_What this task involves:_ Transcribe the listing exactly, leaving out every picture.

_Given information:_

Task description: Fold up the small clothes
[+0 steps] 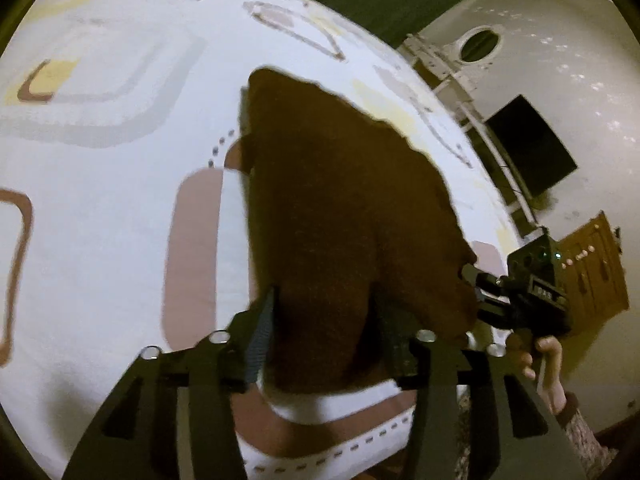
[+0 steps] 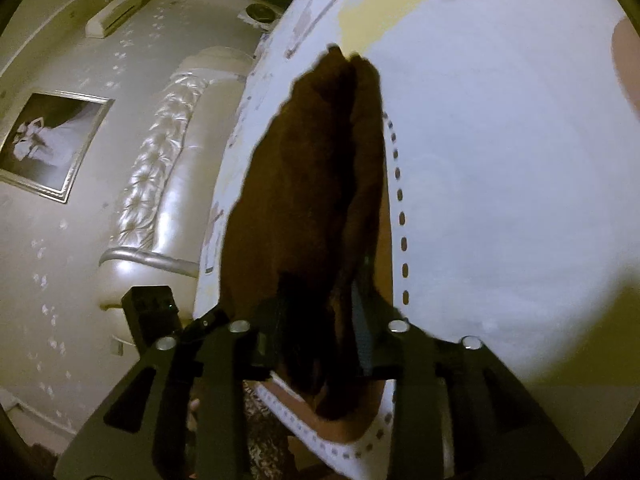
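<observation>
Brown garment hangs lifted above the patterned bed sheet, stretched forward from both tools with its long axis running straight out along the fingers. The left hand-held gripper pinches the near edge of the cloth between its pads, and the right hand-held gripper likewise pinches a bunched corner of that same edge, so the fabric begins right at each pair of fingertips and trails away from them toward the far side of the bed. In the left wrist view the right tool sits just beside the cloth's right corner, so both hands are equally close to it. Its far end droops toward the sheet; whether it touches is unclear. The likely next move is laying it flat.
</observation>
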Action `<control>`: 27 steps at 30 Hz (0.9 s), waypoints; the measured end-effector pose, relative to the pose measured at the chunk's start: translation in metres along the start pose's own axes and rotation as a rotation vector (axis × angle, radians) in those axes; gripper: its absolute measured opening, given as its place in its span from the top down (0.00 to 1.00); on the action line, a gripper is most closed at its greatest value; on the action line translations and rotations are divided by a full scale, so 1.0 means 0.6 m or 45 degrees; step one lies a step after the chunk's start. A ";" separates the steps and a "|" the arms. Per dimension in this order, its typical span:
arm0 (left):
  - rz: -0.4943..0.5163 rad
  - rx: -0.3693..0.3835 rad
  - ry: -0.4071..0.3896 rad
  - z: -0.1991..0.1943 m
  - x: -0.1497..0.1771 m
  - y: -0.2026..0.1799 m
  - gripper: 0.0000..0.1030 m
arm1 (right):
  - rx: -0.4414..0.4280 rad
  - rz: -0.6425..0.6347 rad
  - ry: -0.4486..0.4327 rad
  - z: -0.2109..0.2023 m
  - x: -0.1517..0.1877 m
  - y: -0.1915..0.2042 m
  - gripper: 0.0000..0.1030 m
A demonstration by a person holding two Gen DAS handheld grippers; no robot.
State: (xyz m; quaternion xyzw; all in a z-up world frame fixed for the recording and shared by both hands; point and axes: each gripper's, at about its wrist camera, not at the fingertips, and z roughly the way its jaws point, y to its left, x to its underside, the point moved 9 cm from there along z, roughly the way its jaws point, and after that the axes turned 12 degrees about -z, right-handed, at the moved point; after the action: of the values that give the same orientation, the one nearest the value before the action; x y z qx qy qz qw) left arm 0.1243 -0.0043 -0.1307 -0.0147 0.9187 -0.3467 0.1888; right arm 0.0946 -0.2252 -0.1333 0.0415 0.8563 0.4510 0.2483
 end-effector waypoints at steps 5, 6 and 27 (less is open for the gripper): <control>0.061 -0.053 -0.044 -0.001 -0.064 0.013 0.30 | 0.020 -0.012 -0.114 -0.034 -0.065 -0.012 0.39; 0.049 -0.054 -0.035 0.009 -0.072 0.017 0.30 | 0.008 0.003 -0.117 -0.027 -0.078 -0.015 0.37; 0.119 -0.205 -0.088 0.135 -0.218 -0.004 0.79 | 0.081 -0.165 -0.076 0.099 -0.201 -0.028 0.82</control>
State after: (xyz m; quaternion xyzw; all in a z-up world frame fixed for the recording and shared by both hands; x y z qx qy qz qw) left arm 0.2741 -0.0368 -0.1407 0.0011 0.9362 -0.2619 0.2345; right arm 0.2298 -0.2263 -0.1278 0.0074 0.8633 0.4052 0.3008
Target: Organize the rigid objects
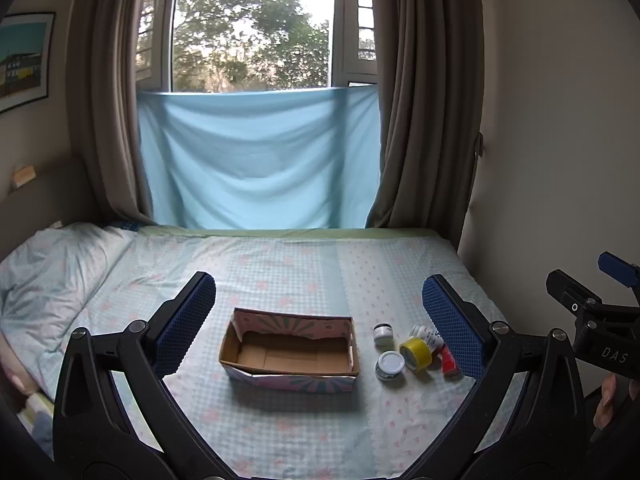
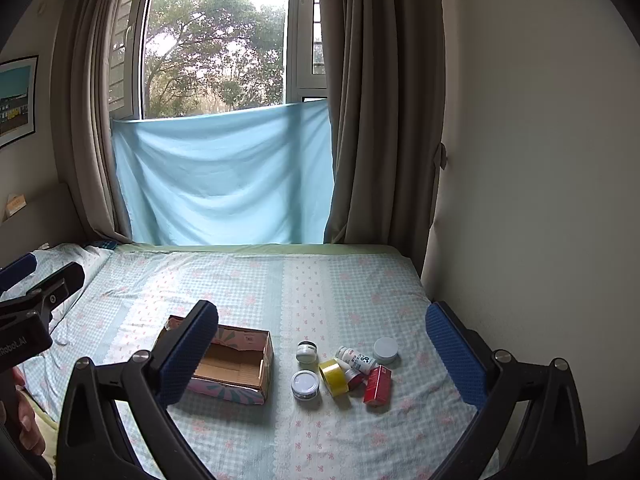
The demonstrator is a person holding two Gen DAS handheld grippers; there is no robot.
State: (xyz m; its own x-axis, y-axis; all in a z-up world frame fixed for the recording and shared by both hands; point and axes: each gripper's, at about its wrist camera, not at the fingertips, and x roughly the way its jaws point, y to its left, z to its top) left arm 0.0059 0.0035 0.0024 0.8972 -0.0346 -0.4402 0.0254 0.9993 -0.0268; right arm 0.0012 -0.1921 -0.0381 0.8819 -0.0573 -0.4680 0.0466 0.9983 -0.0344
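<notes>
An open, empty cardboard box sits on the bed. To its right lies a cluster of small items: a dark-lidded jar, a white-lidded tin, a yellow tape roll, a white bottle lying down, a red box and a white round lid. My left gripper is open and empty, held above the box. My right gripper is open and empty, held above the cluster.
The bed has a light checked sheet, with a pillow at the left. A blue cloth hangs under the window between brown curtains. A wall borders the bed's right side.
</notes>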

_Exercise solution:_
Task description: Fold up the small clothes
[+0 steps] 
[+0 steps] 
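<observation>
Brown garment hangs lifted above the patterned bed sheet, stretched forward from both tools with its long axis running straight out along the fingers. The left hand-held gripper pinches the near edge of the cloth between its pads, and the right hand-held gripper likewise pinches a bunched corner of that same edge, so the fabric begins right at each pair of fingertips and trails away from them toward the far side of the bed. In the left wrist view the right tool sits just beside the cloth's right corner, so both hands are equally close to it. Its far end droops toward the sheet; whether it touches is unclear. The likely next move is laying it flat.
</observation>
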Action `<control>`: 27 steps at 30 Hz (0.9 s), waypoints; the measured end-effector pose, relative to the pose measured at the chunk's start: translation in metres along the start pose's own axes and rotation as a rotation vector (axis × angle, radians) in those axes; gripper: its absolute measured opening, given as its place in its span from the top down (0.00 to 1.00); on the action line, a gripper is most closed at its greatest value; on the action line translations and rotations are divided by a full scale, so 1.0 means 0.6 m or 45 degrees; step one lies a step after the chunk's start. A ";" separates the steps and a "|" the arms. Per dimension in this order, its typical span:
arm0 (left):
  - rz: -0.4943..0.5163 rad
  - rx: -0.3693..0.3835 rad
  - ry: -0.4071..0.3896 rad
  - z: -0.1991..0.1943 m
  - x: -0.1497..0.1771 m
  - y: -0.2026..0.1799 m
  - gripper: 0.0000..0.1030 m
arm1 (right):
  - rx: -0.4414..0.4280 rad
  - rz: -0.6425..0.6347 rad
  - ry: -0.4486..0.4327 rad
  - z: -0.2109..0.2023 m
  - x: -0.1517..0.1877 m
  - y: -0.1915..0.2042 m
  - gripper: 0.0000..0.1030 m
A demonstration by a person holding two Gen DAS handheld grippers; no robot.
State: (xyz m; quaternion xyzw; all in a z-up world frame fixed for the recording and shared by both hands; point and axes: each gripper's, at about its wrist camera, not at the fingertips, and z roughly the way its jaws point, y to its left, x to its underside, the point moved 9 cm from there along z, roughly the way its jaws point, and after that the axes turned 12 degrees about -z, right-handed, at the moved point; after the action: of the values that give the same orientation, the one nearest the value before the action; x y z qx qy qz qw) left arm 0.1243 -0.0043 -0.1307 -0.0147 0.9187 -0.3467 0.1888; right arm 0.0946 -0.2252 -0.1333 0.0415 0.8563 0.4510 0.2483
 end-effector waypoints at steps 5, 6 and 27 (less is open for the gripper): <control>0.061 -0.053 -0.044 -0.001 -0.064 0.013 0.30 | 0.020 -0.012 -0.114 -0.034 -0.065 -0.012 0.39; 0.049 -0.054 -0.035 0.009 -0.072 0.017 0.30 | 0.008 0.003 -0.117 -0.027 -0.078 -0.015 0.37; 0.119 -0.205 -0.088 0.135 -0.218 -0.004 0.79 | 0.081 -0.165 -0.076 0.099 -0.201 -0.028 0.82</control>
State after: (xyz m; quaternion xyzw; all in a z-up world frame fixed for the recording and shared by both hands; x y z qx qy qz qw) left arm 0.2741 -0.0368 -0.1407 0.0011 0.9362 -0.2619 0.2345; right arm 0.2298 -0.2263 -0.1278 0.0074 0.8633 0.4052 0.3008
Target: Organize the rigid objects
The demonstrator is a person holding two Gen DAS handheld grippers; there is no robot.
State: (xyz m; its own x-axis, y-axis; all in a z-up world frame fixed for the recording and shared by both hands; point and axes: each gripper's, at about its wrist camera, not at the fingertips, and x roughly the way its jaws point, y to its left, z to its top) left arm 0.0059 0.0035 0.0024 0.8972 -0.0346 -0.4402 0.0254 0.9993 -0.0268; right arm 0.0012 -0.1921 -0.0381 0.8819 -0.0573 -0.4680 0.0466 0.9983 -0.0344
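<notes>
An open, empty cardboard box sits on the bed. To its right lies a cluster of small items: a dark-lidded jar, a white-lidded tin, a yellow tape roll, a white bottle lying down, a red box and a white round lid. My left gripper is open and empty, held above the box. My right gripper is open and empty, held above the cluster.
The bed has a light checked sheet, with a pillow at the left. A blue cloth hangs under the window between brown curtains. A wall borders the bed's right side.
</notes>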

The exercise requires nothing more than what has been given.